◆ What you will do
Output every line from the beginning of the records through the line that contains "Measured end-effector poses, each", exactly as it appears.

--- Extracted records ---

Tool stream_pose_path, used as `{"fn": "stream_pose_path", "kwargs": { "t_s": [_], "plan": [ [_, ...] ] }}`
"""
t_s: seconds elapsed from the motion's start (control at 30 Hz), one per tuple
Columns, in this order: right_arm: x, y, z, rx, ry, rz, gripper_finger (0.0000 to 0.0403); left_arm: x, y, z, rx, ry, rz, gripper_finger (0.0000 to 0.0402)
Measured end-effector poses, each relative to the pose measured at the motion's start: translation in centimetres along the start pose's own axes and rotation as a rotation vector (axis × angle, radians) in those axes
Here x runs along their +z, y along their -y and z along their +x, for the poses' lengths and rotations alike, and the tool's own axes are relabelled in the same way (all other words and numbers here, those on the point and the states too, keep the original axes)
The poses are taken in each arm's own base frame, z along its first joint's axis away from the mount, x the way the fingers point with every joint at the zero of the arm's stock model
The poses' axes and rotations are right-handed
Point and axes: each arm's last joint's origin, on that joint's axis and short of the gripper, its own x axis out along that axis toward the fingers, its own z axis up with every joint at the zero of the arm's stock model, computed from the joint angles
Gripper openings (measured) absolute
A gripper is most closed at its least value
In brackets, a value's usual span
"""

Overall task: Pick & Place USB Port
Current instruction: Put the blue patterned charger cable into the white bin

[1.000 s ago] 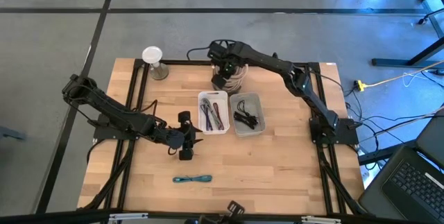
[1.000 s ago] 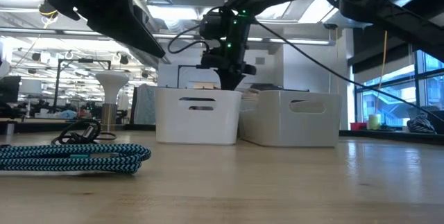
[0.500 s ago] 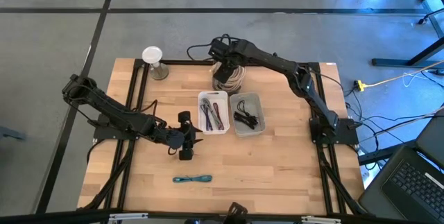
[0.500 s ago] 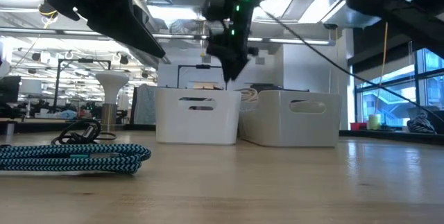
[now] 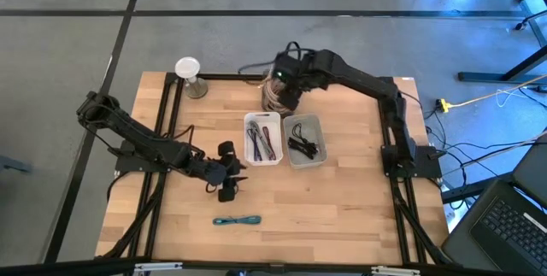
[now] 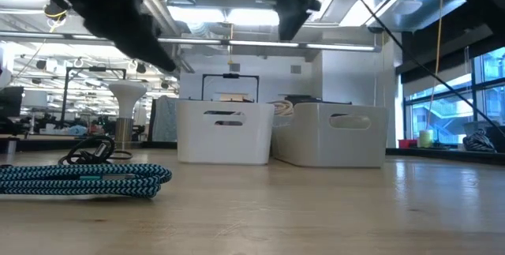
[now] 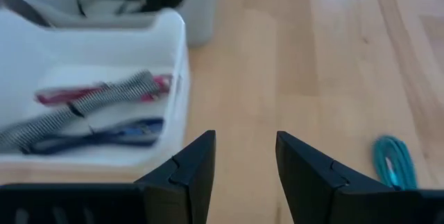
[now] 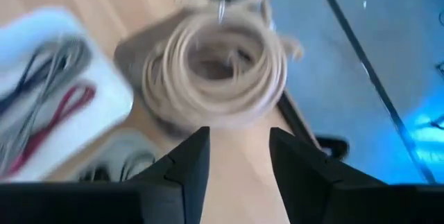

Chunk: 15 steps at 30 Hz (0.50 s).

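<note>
While right tool [image 8: 236, 156] hovers, coil [image 8: 216, 71] lies below

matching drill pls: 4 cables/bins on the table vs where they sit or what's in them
1. teal cable
2. beige cable coil
3. left white bin
4. right white bin

a. holds black cables
b. far table edge, below the right gripper
c. near table edge, alone
d. holds striped, red and blue cables

Pairs: 1-c, 2-b, 3-d, 4-a
</note>
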Motion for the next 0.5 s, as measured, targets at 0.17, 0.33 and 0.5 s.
{"fn": "stream_pose_path", "kwargs": {
  "t_s": [0.17,0.33,0.5],
  "plan": [
    [-1.8,-2.6,-2.7,0.048,-0.009,-0.063,0.0149,-1.3,1.0,-0.6,-0.080,-0.112,0.065,0.0143],
    [-3.0,-5.3,-4.9,0.091,0.037,-0.151,0.0151,-2.9,2.5,-1.6,-0.220,-0.257,0.043,0.0143],
    [-3.9,-7.0,-6.3,0.117,0.063,-0.195,0.0151,-3.8,4.1,-2.6,-0.272,-0.284,0.000,0.0143]
  ]
}}
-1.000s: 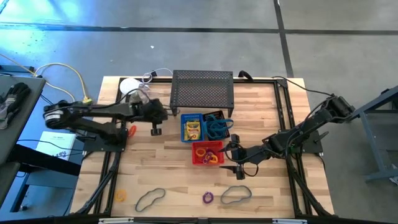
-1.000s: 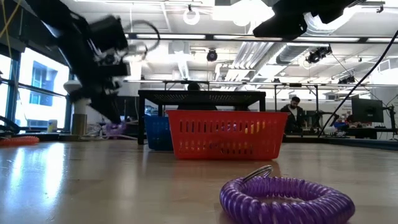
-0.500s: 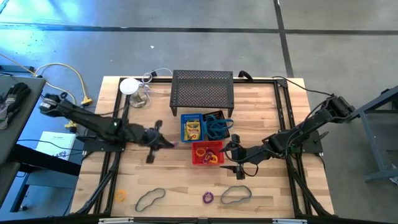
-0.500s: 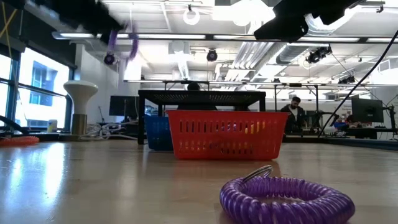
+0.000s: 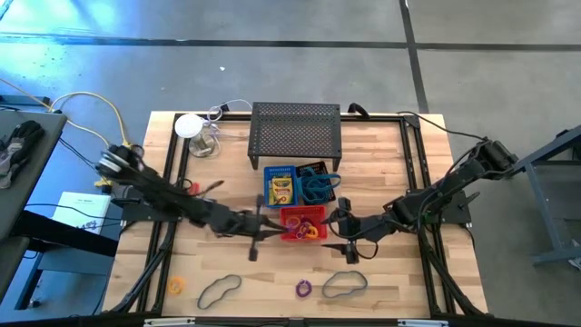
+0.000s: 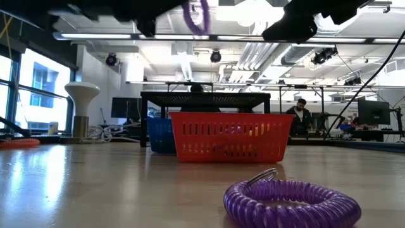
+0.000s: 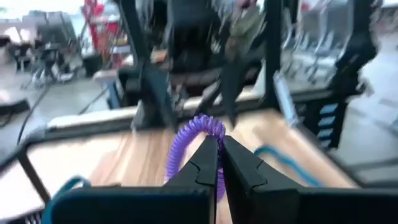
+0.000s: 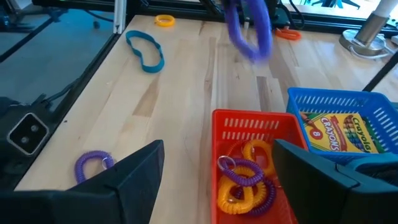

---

◆ Written solution
Tool stream_pose_path, used as `{"fn": "stream_pose_path", "kwargs": { "t_s": [_], "plan": [ [_, ...] ] }}`
"""
t_s: seconds elapsed from the motion's start (control at 30 Hz), one per tuple
Columns, in this order: right_arm: x, y, z, rx, ry, rz, gripper_finger (0.0000 to 0.0403); left_arm: x, y, z, rx, ry, rz, gripper_finger (0.0000 to 0.0402)
Measured end-effector poses, each relative to the pose measured at the motion's start: translation in centimetres along the start pose's own axes and rotation as a rotation vector (axis × angle, radians) in those axes

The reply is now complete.